Works in all 12v lead-acid battery applications. Calculates the battery's state-of-charge in real-time. Broadcasts the battery's temperature, voltage and charge state 24/7 Car Battery Monitor with Patented Diagnostic Software which includes US Patent 8,386,199 which warns of pending starter battery failures. When battery voltage drops to a certain level set by 10k pot, this simple battery monitor circuit energizes a LED. For reading battery voltage in 1 V steps or even steps as small as 0.1 V, we can add any number of additional circuits.This circuit provides LED indication for easy use on modern cars, replacing the ammeter reading which is too complicated. A simple battery monitor app. No third-party sponsored apps. No popups and UI clutter. The interface shows battery status, battery statistics and usage graph. The interface uses system's date and time settings. The app features a live tile in all sizes. This battery status monitor could not be more basic – it just indicates when the batteries have 12.6 Volts or more. However it would be very simple to extend the monitor to include an over-charge warning indicator when the voltage reaches say 14 Volts, and a battery healthy indicator which is lit as long as the voltage is over say 11.8 volts.

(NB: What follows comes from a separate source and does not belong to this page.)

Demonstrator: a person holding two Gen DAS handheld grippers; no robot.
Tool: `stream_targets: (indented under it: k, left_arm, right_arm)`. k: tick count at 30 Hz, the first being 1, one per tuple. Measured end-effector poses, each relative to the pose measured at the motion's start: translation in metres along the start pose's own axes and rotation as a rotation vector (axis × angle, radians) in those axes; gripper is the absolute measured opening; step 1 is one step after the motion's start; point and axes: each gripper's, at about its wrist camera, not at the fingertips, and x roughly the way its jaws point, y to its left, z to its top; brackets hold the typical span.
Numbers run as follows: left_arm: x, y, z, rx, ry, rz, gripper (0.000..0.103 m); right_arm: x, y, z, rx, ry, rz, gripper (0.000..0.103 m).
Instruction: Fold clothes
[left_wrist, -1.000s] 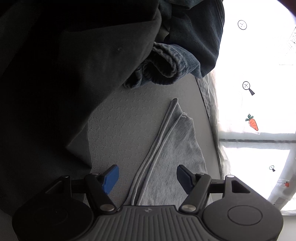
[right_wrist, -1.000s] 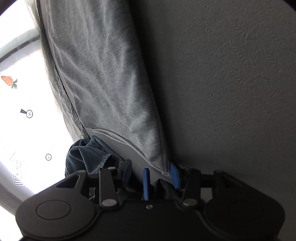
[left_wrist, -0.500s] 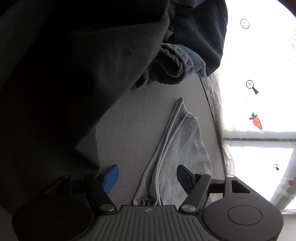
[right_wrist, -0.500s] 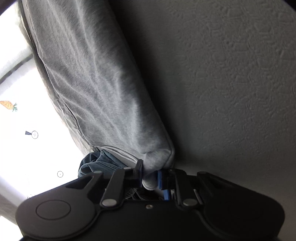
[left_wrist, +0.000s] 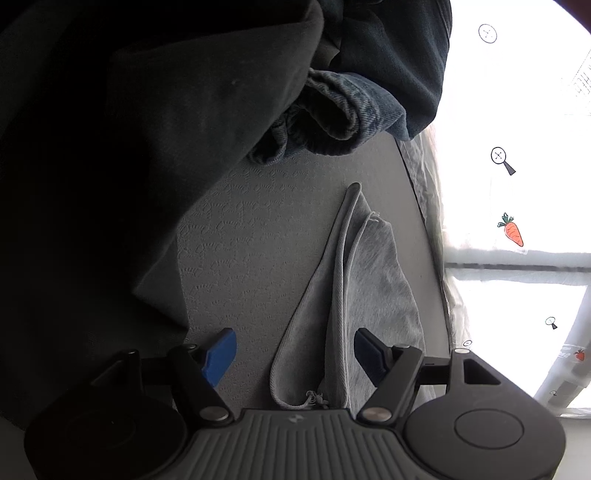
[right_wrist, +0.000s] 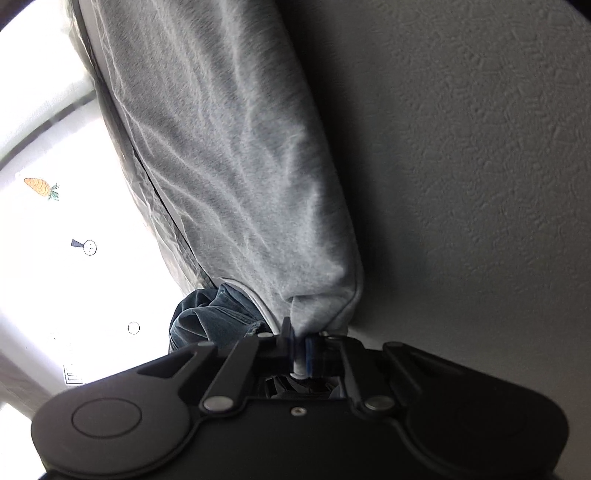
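I am pinching a corner of the grey garment (right_wrist: 236, 155) in my right fingers (right_wrist: 300, 354) to lift it for folding, while my left fingers (left_wrist: 295, 350) are hanging wide open and empty over its ribbed hem (lying near me on the desk (left_wrist: 251, 236)).

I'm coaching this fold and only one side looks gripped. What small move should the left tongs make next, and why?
Probably ease the left tongs forward and close them on the grey garment. Their jaws stand wide open with the garment's corded hem lying between them, ungripped, while the right tongs are shut on the garment's other corner. Both ends held would likely let the fold be lifted evenly.
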Motion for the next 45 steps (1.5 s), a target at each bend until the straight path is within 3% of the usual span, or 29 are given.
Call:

In a typical 12V system the voltage of the battery bank can fluctuate from 10.6 Volts (below this the battery is very dead) when heavily depleted and under load, to as much as 15 Volts when being heavily charged. A healthy full 12V battery bank would usually have a voltage of around 12.6 Volts when not under a load and between 13-14 Volts when being charged correctly – i.e. not too quickly. Therefore it would be interesting to have an indication of the status of the battery bank using an LED to show if it is being charged.

For this example we will use the arbitrary figure of 12.6 Volts to indicate battery bank under charge however this could value could be set lower or higher according to your own needs and system configuration.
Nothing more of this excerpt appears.